In accordance with 240-4 of the NFPA 70 (1999 Edition), 7-5.1.2.6 and 7-6.2.1.5 of NFPA 99 (1999 Edition) and interpretations from CMS, extension cords or multiple adaptors used in health care shall be protected against over-current conditions by means acceptable to the National Electrical Code or the Authority Having Jurisdiction (CMS). One means is by providing power taps or multiple adaptors that have built-in circuit breakers with either 15 or 20 ampere ratings. The limited use of circuit breaker protected power taps is acceptable, provided that no major appliances such as air conditioners, refrigerators, microwaves, heating units and oxygen concentrators are connected to a power strip. These items must be directly connected to an appropriate receptacle.

1. A refrigerator in Central Supply was plugged into a power tap at 2:18 p.m. on 9/16/13.
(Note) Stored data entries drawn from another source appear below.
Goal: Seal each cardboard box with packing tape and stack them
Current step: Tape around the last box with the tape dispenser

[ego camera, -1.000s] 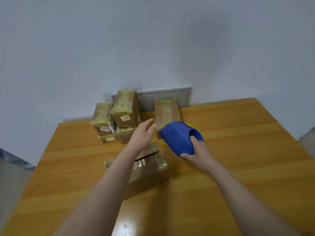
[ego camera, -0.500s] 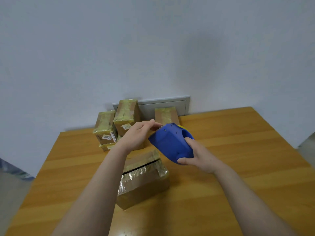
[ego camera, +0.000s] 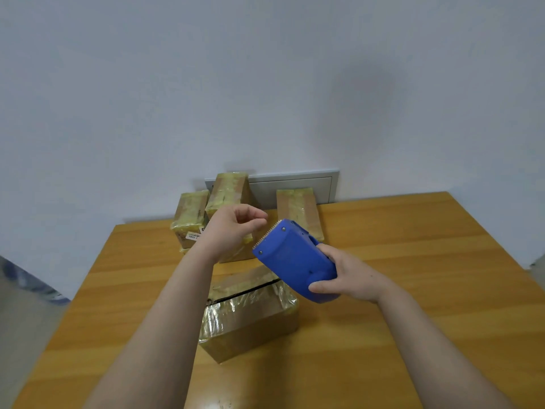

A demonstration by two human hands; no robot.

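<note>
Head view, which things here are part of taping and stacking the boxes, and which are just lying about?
Job: blue tape dispenser in the right hand; left hand curled by its toothed edge; near box, top seam open; taped boxes piled at the back; single taped box beside them.
Just there: wooden table; grey wall panel.

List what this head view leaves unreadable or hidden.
All head view.
Tape roll: inside the blue plastic tape dispenser, in the right hand.
Left hand: pinching tape or not, too fine to see.
White label on the stacked taped boxes: too small.
Brown cardboard box: left end behind the forearm.
</note>
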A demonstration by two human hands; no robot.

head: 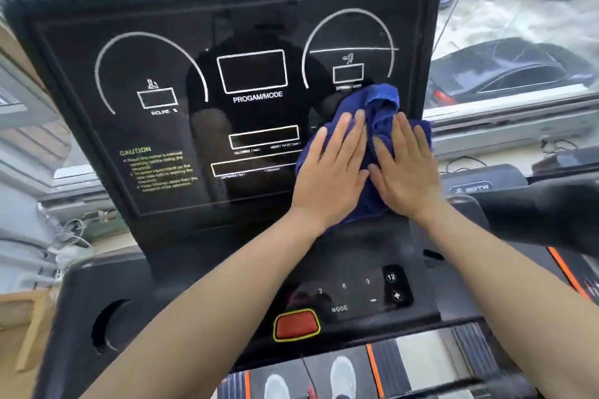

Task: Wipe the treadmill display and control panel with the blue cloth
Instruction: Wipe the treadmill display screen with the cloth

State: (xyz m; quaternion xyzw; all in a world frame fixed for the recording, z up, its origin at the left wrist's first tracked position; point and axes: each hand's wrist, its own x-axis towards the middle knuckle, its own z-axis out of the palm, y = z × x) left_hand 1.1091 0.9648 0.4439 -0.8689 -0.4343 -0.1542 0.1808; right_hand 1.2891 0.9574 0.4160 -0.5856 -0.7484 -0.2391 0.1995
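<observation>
1. The blue cloth (372,152) is lying bunched against the lower right of the treadmill display (227,91), right of frame centre.
2. The left hand (330,178) and right hand (405,172) are pressing it flat-palmed, fingers spread, gripping nothing.
3. The control panel (356,295) is sitting below, uncovered.

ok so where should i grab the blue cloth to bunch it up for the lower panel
Probably the raised fold at the top of the blue cloth, pinched from above. It stands bunched up off the display, while the rest is flattened under the left hand and right hand.
</observation>
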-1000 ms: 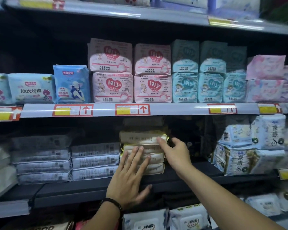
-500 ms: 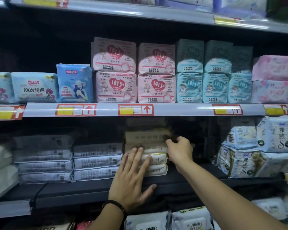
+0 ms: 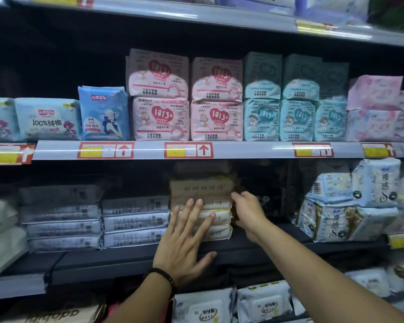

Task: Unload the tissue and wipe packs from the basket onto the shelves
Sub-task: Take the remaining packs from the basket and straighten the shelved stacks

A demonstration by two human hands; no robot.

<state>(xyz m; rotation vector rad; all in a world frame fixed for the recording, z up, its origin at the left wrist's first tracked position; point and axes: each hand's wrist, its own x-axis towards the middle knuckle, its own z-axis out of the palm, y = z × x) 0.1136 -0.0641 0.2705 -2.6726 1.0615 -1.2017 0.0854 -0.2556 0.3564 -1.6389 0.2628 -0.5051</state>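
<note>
Grey steel shelving fills the view in three visible tiers. The middle shelf (image 3: 131, 257) is the working level; its dark deck is bare in front of the product and to the right of the working stack.

Stock on the working level, left to right: white soft packs at the far left edge, two columns of grey flat packs (image 3: 135, 220), the beige pack stack (image 3: 202, 201), a dark gap, then blue-and-white packs (image 3: 350, 206). The tier above carries pink packs (image 3: 160, 120) and teal packs, with red price tags along its rail. The basket is not in view.

The beige pack stack stands on the middle shelf, touching or just beside the grey column. It is several packs high, and its upper packs sit in shadow under the rail.

Left hand (image 3: 184, 243): open, fingers spread flat against the front faces of the lower packs, thumb down near the shelf edge. It grips nothing; it presses.

Right hand (image 3: 247, 213): at the right end of the stack, fingers curled around the side of the middle packs. Whether it actually clamps a pack cannot be told.

Judged step: squaring the stack and seating it back.

Failure modes:
- Uneven push from the left hand low on the stack may tip the upper packs backward or forward.
- The dark gap on the right gives no support; releasing the right hand early may let soft packs slide sideways.
- Pressing too hard may displace the adjoining grey column.
</note>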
A portable x-ray machine was observed being stored in the Central Supply. The unit was plugged into the outlet with its cord stretching at maximum tension from its location to the wall outlet across the room.

2. The North Hall storage room was observed at 2:55 p.m. on 9/16/13. A radio receiver was plugged into a multiple adaptor with a built-in circuit breaker; however, the circuit breaker was not in operational condition. Staff member A, who was accompanying the surveyor agreed and stated the adaptor was a very old unit, and would be replaced with a newer one.